Vers un monde de lopes émasculées

« L’homme est  en train de devenir une femme comme tout le monde… »  (Éric Zemmour).

Expliquez-moi  pourquoi  les écolos-bobos, les végétariens, les végans, les « racialistes » de tous poils, si prompts à défendre les minorités opprimées et les espèces en voie d’extinction, ne partent pas en bataille pour sauver une ethnie qui semble pourtant irrémédiablement condamnée : le mâle blanc  hétérosexuel, plus communément appelé « Gaulois réfractaire » ou « Souchien » (1) ?
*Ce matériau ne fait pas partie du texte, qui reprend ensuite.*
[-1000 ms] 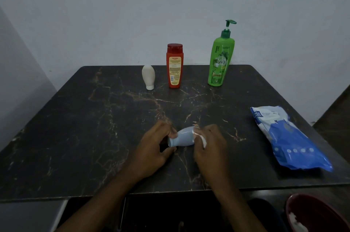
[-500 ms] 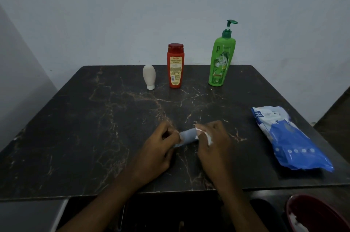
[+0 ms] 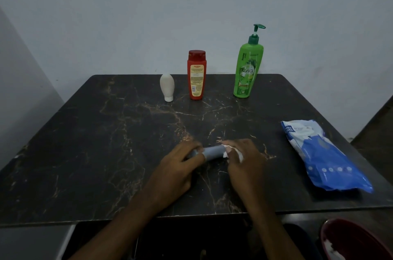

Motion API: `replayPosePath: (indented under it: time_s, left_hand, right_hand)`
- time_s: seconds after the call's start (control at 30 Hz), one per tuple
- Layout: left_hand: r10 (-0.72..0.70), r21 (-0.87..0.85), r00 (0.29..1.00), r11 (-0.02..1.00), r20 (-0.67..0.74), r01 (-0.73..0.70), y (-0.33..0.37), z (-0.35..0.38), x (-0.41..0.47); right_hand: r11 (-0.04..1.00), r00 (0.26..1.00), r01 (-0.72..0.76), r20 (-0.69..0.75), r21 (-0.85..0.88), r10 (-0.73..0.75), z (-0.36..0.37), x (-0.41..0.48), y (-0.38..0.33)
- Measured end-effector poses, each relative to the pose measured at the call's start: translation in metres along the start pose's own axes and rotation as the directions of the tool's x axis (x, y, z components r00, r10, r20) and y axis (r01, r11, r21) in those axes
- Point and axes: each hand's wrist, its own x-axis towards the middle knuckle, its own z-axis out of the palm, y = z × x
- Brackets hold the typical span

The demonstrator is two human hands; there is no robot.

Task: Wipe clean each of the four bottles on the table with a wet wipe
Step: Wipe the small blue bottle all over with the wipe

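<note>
Near tabletop front edge: left hand [image 3: 176, 171] grips blue bottle [image 3: 213, 152], lying sideways; right hand [image 3: 244, 164] pinches wipe [image 3: 232, 151] against it.

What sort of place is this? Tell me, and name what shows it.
Probably a plain room in a home, not a workshop. A dark marble-look table stands against a bare painted wall; on it are everyday toiletries, such as a green pump bottle and a red bottle, and a blue pack of wipes.

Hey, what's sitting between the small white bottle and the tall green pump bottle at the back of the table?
The head view shows one thing: the red bottle with a yellow label, standing upright between the small white bottle and the tall green pump bottle.
</note>
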Motion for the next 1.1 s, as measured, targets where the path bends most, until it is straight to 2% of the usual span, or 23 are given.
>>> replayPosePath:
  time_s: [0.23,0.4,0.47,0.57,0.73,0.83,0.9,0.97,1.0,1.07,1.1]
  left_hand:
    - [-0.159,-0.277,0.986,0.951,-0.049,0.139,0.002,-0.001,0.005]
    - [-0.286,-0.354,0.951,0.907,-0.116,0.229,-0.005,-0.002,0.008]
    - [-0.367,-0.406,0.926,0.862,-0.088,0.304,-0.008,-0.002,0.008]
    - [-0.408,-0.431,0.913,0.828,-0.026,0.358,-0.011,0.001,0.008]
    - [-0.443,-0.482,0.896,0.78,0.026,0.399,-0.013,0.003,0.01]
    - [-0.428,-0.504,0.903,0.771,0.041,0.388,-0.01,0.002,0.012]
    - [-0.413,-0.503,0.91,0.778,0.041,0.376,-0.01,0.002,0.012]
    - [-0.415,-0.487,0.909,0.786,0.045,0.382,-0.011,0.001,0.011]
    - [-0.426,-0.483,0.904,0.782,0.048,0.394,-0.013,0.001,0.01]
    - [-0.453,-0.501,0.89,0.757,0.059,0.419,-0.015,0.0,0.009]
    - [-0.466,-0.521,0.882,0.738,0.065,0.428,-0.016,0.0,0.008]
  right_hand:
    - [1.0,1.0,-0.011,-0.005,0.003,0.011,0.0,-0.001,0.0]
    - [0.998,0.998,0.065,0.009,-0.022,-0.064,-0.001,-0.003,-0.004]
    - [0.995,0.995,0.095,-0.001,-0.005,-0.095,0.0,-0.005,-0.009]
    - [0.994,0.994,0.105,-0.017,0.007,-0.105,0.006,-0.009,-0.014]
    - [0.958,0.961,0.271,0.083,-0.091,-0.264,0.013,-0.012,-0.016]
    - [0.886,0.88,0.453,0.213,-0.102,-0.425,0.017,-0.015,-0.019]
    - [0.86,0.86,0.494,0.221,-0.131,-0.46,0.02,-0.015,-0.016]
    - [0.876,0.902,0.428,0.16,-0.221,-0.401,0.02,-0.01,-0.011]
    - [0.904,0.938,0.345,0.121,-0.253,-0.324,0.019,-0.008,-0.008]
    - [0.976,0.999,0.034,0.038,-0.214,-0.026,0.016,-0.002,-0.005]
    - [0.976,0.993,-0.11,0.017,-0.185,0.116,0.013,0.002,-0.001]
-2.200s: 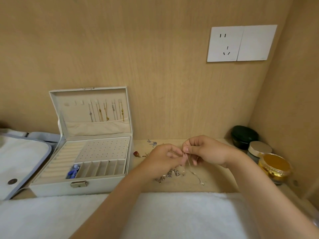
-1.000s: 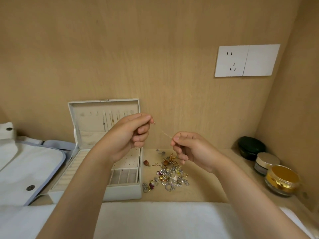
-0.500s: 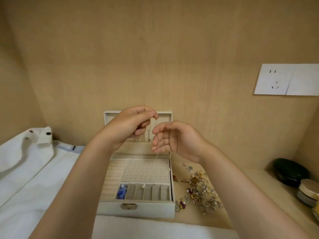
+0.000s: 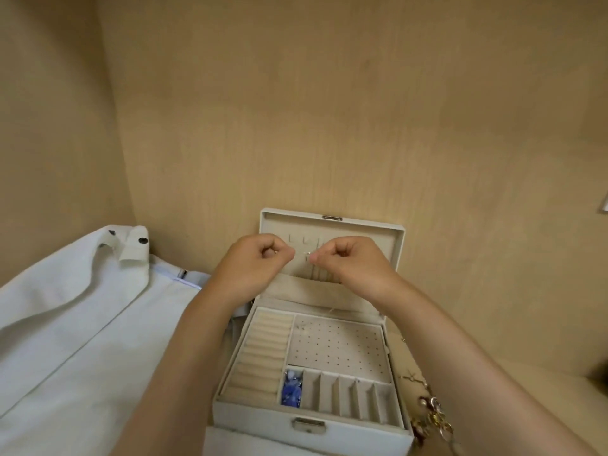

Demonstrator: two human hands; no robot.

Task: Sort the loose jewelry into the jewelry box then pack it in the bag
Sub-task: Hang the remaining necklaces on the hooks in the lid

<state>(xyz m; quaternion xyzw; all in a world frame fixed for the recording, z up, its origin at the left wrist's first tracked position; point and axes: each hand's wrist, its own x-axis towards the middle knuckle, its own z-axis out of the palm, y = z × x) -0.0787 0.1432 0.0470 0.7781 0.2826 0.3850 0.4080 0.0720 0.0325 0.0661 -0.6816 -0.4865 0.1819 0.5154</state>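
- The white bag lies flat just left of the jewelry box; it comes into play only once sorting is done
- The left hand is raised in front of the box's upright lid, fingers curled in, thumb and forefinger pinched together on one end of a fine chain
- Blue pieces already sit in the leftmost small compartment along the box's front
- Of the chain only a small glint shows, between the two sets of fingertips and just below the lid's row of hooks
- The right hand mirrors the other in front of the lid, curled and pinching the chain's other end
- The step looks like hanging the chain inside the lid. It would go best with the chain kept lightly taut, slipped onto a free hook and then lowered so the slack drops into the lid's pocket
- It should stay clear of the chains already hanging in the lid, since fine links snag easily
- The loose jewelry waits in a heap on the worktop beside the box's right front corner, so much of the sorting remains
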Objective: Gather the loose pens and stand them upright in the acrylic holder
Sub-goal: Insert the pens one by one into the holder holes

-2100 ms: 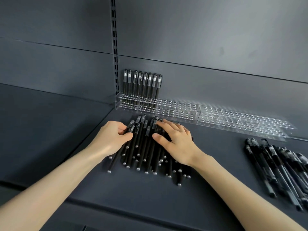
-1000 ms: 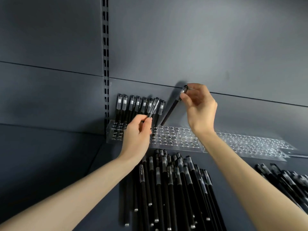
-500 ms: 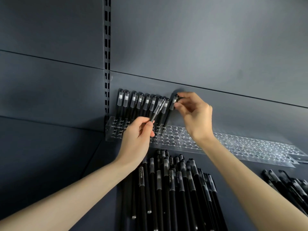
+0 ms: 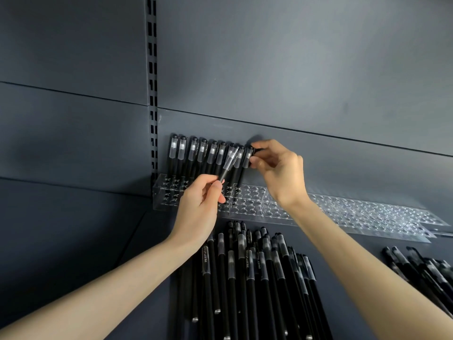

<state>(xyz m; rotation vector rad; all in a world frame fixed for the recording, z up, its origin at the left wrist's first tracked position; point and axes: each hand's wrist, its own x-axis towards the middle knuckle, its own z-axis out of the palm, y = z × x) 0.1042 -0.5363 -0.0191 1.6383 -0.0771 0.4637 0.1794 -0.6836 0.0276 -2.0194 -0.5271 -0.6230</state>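
A pen (image 4: 247, 157), pinched at its cap by the right hand (image 4: 277, 168), had been brought down from a high slant. It stood nearly upright at the end of the standing row (image 4: 193, 153), just left of that hand, and was judged seated in the acrylic holder (image 4: 355, 212) below both hands. A second pen (image 4: 229, 163) was still pinched, slanted, by the left hand (image 4: 198, 212). The loose pens (image 4: 245, 278) lay beneath the wrists, so most of the work was judged to remain.
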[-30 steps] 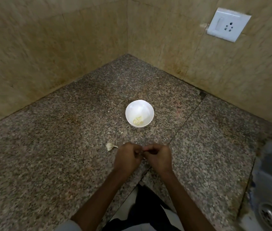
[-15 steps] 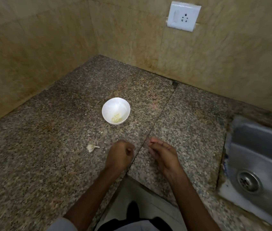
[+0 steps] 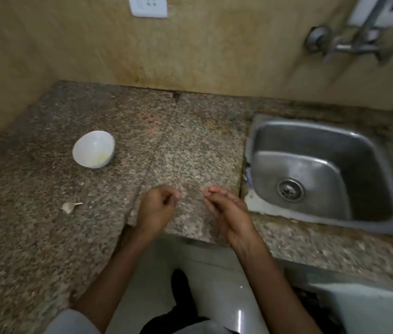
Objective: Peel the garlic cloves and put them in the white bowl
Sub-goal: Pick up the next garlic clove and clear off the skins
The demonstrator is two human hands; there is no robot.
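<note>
The white bowl [image 3: 93, 149] stands on the granite counter [image 3: 190, 145] at the left, with pale peeled garlic pieces [image 3: 101, 157] inside. One unpeeled garlic clove [image 3: 70, 206] lies on the counter in front of the bowl. My left hand [image 3: 159, 206] hovers over the counter's front edge with its fingers curled round a small garlic clove that is almost fully hidden. My right hand [image 3: 224, 208] is a little to the right of it. Its fingertips pinch a tiny scrap of garlic peel [image 3: 205, 189] close to the sink's left rim.
A steel sink [image 3: 315, 169] with a round drain is set into the counter on the right, and a tap [image 3: 349, 42] is on the wall above it. A white wall socket [image 3: 147, 6] is at the top. The counter's front edge runs under my wrists.
My hands, joined at the clove a second ago, have come apart. The right hand has moved right toward the sink, pinching the peel. The view has swung right, bringing the sink in.
</note>
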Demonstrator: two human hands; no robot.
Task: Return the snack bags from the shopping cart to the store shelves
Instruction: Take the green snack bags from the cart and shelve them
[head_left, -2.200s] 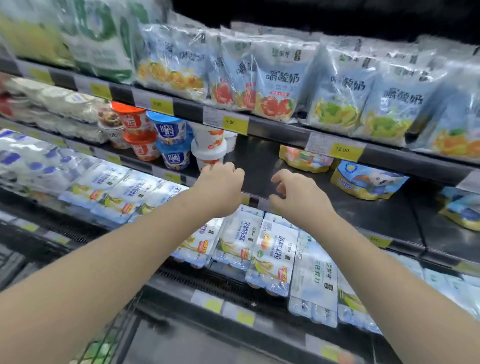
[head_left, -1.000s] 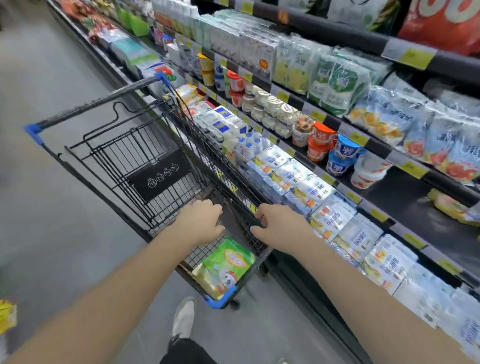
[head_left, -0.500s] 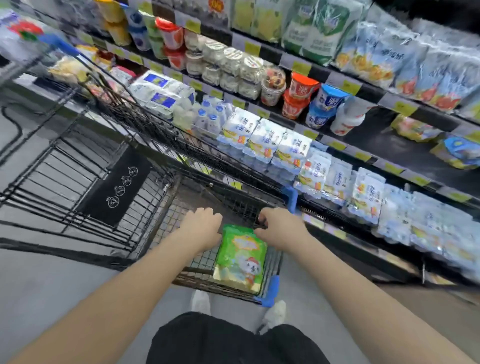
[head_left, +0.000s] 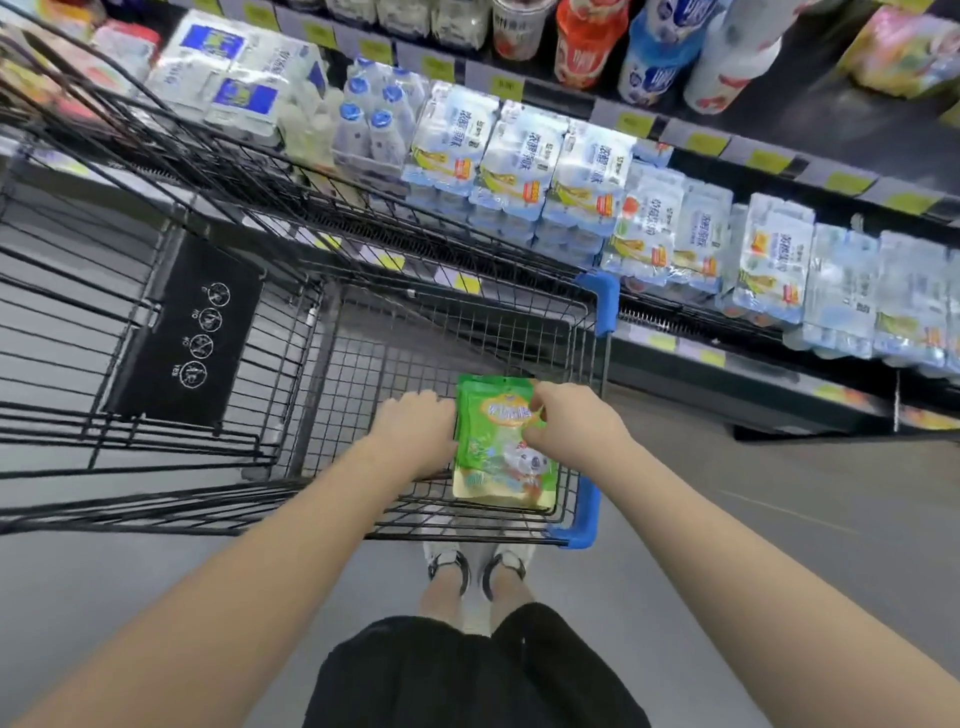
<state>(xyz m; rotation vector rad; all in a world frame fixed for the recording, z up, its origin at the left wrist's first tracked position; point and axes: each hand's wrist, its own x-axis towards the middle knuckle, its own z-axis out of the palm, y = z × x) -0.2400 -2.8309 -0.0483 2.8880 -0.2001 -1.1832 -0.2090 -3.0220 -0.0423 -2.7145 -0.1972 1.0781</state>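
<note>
A green snack bag (head_left: 501, 457) with a cartoon animal lies flat at the near right corner of the black wire shopping cart (head_left: 415, 332). A second bag's edge seems to show under its top. My left hand (head_left: 415, 436) sits against the bag's left edge with its fingers curled down over it. My right hand (head_left: 571, 426) pinches the bag's upper right part between thumb and fingers. The store shelves (head_left: 727, 148) run along the cart's right side.
The shelves hold wrapped yogurt multipacks (head_left: 524, 171), small bottles (head_left: 374, 119) and cups (head_left: 587, 41) behind yellow price tags. The cart's folded child seat panel (head_left: 192, 332) is to the left. My feet (head_left: 475, 571) stand on grey floor behind the cart.
I turned from the shelf to the cart and bent closer. Both hands have moved inward from beside the green bag onto its edges.
</note>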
Le jeune marquis de Morveux d’Énarque est arrivé, en trois années, à faire faire un bond prodigieux  aux « avancées sociétales » (quel charabia !) que la gauche – avouée ou larvée – s’ingénie à nous faire avaler depuis presque un demi-siècle (2).

Avant même d’accéder à la fonction suprême, le freluquet était allé cirer les babouches des Algériens en qualifiant  l’œuvre française en Algérie de « crime contre l’humanité ». Puis, vint cette  « fête de la Musique » en 2018, où l’avorton et sa duègne livrèrent l’Élysée à une bande d’invertis négroïdes qui se trémoussaient en braillant des chansons ordurières.

Nous étions donc bien prévenus : pour obéir au Nouvel Ordre Mondial, le « remplacement de population » était en route. Les minorités – « décoloniaux », « racialistes », musulmans, LGBT, écolos, végans, féministes… – devaient supplanter les « Franchouillards », qui, comme chacun sait, sont racistes, xénophobes, machistes, homophobes, bornés, rétrogrades et j’en passe.

Le Marquis a fait des études (il a même fait croire qu’il sortait de « Normale sup »), il a appris le français « et  en même temps » le théâtre avec celle qui l’a déniaisé lorsqu’il avait 16 ans et allait devenir, tout à la fois, sa duègne, sa maîtresse et sa femme : Brigitte, née Trogneux du Touquet.

Elle lui a enseigné  une posture : parler pour ne rien dire avec le regard froid et halluciné d’un gourou. Depuis, Fidel Castré, notre « leader minimo » nous abreuve régulièrement de ses discours-fleuves, ses prêches interminables de pasteur évangéliste. Et tout est dans le vocabulaire !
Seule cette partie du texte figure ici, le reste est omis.